### [BRIEF]
Work out how many lines of the records contain "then". Answer with the number and nothing else.

*** LISTED ENTRIES Section Begins ***

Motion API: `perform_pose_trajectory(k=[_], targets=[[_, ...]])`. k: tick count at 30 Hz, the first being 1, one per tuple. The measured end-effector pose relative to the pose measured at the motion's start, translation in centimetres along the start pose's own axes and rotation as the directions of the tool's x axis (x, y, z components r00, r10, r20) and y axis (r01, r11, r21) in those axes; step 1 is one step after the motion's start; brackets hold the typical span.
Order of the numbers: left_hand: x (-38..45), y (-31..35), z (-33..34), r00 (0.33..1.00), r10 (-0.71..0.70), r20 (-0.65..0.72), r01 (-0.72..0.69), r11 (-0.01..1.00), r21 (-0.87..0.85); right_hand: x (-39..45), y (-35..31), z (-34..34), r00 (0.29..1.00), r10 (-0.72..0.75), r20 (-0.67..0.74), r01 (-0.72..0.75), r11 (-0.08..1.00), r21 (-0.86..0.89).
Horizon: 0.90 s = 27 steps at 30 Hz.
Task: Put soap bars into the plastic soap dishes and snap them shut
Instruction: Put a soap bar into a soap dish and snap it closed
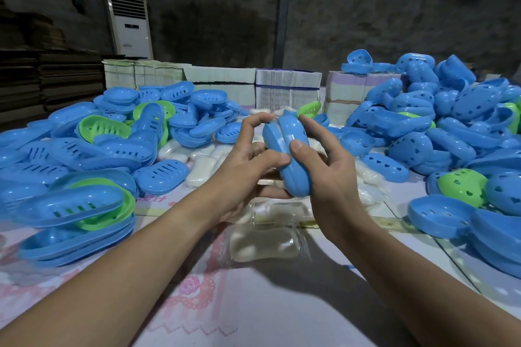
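I hold a blue plastic soap dish [290, 154] on edge above the table, its two halves pressed together. My left hand [248, 166] grips its left side, thumb on the seam and fingers curled over the top. My right hand [329, 169] grips the right side, thumb pressed on the front. Whether a soap bar is inside is hidden. Wrapped white soap bars [263, 245] lie on the table just below my hands, and more soap bars [201, 169] lie further back.
Heaps of blue and green slotted dish halves [84, 154] fill the left of the table. Heart-holed halves [456, 132] pile up on the right. Stacked bundles of paper [287, 87] line the back edge. A white air-conditioner cabinet [129, 25] stands by the wall.
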<state>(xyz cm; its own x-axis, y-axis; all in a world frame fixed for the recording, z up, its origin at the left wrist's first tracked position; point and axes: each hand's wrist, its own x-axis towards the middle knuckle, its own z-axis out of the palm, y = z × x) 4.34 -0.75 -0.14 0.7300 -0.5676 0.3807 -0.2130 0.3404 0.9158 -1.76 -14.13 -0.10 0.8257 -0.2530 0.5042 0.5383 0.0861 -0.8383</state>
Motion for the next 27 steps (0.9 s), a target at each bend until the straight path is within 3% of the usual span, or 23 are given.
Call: perform_pose_trajectory(k=[18, 27], targets=[[0.0, 0.0, 1.1, 0.995, 0.029, -0.092, -0.024, 0.998, 0.061, 0.0, -0.1, 0.0, 1.0, 0.021, -0.003, -0.021, 1.0, -0.023], [-0.1, -0.1, 0.8, 0.998, 0.053, -0.042, -0.049, 0.995, 0.087, -0.1, -0.1, -0.1, 1.0, 0.02, 0.014, -0.02, 1.0, 0.003]])
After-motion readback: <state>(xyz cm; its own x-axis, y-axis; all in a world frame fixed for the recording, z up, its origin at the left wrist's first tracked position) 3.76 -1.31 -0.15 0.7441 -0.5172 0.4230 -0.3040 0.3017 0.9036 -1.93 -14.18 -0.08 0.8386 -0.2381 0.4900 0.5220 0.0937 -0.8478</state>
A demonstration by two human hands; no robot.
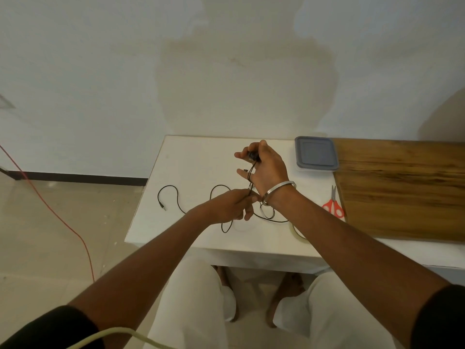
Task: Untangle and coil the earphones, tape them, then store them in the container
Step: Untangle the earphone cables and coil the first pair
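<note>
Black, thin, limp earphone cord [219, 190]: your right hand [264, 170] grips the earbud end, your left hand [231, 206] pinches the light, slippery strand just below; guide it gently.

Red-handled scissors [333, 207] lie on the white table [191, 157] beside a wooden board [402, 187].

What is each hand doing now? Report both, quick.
Left hand: pinching the earphone cable.
Right hand: holding coiled cable near the earbuds.
</note>
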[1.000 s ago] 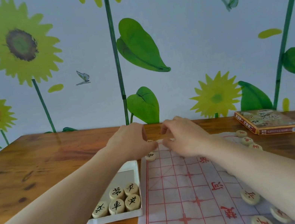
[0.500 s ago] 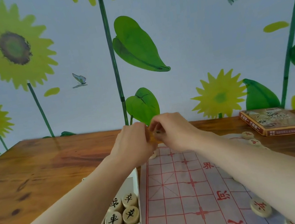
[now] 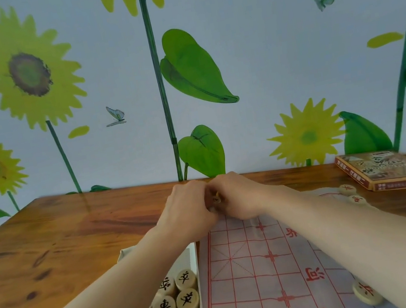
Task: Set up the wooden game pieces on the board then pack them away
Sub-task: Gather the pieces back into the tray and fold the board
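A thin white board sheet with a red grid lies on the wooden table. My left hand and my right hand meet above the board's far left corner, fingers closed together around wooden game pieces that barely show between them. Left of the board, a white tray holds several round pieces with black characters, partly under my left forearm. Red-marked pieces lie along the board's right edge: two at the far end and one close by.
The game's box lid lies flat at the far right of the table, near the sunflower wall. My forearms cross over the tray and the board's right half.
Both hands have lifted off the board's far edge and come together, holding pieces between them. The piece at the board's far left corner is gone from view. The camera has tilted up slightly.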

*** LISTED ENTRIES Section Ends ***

### [OUTPUT OF THE EXERCISE]
2